The conversion programs most often cited sexual abuse during childhood as the biggest reason for homosexuality, Cox said. Cox derided the programs as he showed the audience a list of suspected "causes," including hypersensitivity, neglect, artistic nature, non-athleticism, a lack of hand-eye coordination and being a "teacher's pet."

Ex-gay program participants were taught to snap themselves with a rubber band every time they caught themselves inappropriately watching someone of the same sex, according to Cox.

Individual therapy sessions which can cost $650 per session are often used in the ex-gay programs, according to Cox.

Program participants also learned how to deal with "the overbearing women in our lives that lead us to be gay," Cox said, implying that counselors encouraged using violence in order to deal with women if they get to be "too much."

All of these techniques are not enough to convert members, Cox said. Individuals whom Cox interviewed revealed that the straight-to-gay programs had a small success rate and even backfired, according to Cox.

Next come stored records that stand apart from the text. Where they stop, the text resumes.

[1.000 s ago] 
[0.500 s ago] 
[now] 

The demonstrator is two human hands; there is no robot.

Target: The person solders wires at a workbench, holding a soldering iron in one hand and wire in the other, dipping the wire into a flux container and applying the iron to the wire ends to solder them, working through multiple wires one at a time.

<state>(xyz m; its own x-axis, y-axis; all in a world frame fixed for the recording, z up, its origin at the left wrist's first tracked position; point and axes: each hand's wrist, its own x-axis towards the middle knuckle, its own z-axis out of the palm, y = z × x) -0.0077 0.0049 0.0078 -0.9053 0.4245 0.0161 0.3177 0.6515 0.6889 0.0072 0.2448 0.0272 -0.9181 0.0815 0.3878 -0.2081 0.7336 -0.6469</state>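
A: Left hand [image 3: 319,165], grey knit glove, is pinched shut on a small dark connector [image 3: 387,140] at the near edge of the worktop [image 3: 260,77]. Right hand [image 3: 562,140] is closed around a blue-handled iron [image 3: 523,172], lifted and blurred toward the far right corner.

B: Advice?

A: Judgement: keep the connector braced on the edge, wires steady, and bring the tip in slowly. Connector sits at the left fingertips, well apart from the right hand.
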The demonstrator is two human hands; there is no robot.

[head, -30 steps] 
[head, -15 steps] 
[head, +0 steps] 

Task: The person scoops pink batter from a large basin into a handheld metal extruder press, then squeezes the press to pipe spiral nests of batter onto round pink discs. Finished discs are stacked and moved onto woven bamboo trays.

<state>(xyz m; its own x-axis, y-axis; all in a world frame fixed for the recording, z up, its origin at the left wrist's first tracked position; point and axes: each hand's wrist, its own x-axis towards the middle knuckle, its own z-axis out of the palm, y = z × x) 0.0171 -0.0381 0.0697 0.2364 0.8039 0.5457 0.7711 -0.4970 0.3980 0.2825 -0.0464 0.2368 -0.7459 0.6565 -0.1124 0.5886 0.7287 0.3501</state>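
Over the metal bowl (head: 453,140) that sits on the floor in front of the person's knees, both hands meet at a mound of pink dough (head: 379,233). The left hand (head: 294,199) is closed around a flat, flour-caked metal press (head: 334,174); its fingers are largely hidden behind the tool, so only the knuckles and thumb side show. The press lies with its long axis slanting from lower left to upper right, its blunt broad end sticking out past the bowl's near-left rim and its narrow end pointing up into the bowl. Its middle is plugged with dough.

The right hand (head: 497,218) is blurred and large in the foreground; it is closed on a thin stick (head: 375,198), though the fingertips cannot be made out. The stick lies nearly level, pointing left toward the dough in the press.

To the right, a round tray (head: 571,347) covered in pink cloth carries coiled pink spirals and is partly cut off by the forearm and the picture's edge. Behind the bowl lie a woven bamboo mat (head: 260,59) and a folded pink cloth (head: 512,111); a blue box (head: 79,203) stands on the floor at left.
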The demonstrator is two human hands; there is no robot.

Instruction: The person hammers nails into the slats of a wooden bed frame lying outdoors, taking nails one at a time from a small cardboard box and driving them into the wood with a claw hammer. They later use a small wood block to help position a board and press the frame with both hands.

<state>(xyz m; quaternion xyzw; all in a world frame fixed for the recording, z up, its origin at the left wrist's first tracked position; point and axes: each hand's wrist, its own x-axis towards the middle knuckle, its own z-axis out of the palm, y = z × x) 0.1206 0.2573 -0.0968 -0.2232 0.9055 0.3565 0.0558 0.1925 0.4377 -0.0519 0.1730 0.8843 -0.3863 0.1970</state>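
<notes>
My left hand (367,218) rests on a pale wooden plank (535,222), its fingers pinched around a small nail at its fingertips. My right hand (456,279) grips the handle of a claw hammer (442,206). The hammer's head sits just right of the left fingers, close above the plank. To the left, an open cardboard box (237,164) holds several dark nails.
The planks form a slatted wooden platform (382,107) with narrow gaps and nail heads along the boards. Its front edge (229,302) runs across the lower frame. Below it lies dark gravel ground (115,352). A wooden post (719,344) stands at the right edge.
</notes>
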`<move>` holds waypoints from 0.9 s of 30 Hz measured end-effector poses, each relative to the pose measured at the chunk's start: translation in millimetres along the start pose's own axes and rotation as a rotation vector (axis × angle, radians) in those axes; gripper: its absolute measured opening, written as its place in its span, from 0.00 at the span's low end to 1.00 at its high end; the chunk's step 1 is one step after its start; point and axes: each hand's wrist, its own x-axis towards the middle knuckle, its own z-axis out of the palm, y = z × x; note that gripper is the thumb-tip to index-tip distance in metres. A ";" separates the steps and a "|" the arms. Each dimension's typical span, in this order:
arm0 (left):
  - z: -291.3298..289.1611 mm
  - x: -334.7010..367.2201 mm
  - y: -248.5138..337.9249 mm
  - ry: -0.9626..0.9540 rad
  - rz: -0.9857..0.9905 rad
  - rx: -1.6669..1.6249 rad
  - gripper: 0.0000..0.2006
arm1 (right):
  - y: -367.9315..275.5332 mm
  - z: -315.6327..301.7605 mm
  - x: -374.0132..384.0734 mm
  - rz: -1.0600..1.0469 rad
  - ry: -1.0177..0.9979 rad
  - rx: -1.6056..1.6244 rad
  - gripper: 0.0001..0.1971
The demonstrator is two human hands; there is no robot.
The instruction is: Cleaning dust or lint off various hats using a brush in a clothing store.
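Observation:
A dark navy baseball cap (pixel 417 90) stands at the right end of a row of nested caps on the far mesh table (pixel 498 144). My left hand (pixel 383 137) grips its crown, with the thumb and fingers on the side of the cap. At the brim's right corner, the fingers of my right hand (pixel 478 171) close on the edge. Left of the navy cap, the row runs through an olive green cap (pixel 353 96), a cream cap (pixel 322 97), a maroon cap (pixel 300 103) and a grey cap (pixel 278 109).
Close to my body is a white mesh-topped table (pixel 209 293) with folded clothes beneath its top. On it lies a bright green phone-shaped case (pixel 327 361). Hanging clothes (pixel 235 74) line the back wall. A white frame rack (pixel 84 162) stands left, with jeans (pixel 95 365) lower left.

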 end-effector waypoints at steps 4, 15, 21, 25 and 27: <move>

"It turns out these ex-gay programs end up being great for coming out," Cox said. "A lot of people said that trying to change their orientation was a major proponent [in helping] them come out."

Cox made fun of the hypocrisy of various male founders and poster boys for the conversion programs because several of them later married their male partners or were caught "fleeing gay bars," he said.

One of the most damaging effects of these programs is the exploitation of vulnerable populations, Cox said. He cited an Australian father who forced his son to have sex with a prostitute in order to cure him, young adults being gang raped to take away their homosexuality and parents forcing their children to go to ex-gay programs. In the closing minutes of his lecture, Cox urged the audience to stand up for their gay friends and the gay population.

Cox has contributed to the Silicon Valley Metro magazine, the Good Men Project magazine and AlterNet blog. He also runs God Hates Protestors, a blog that features different protest and counter-protest signs.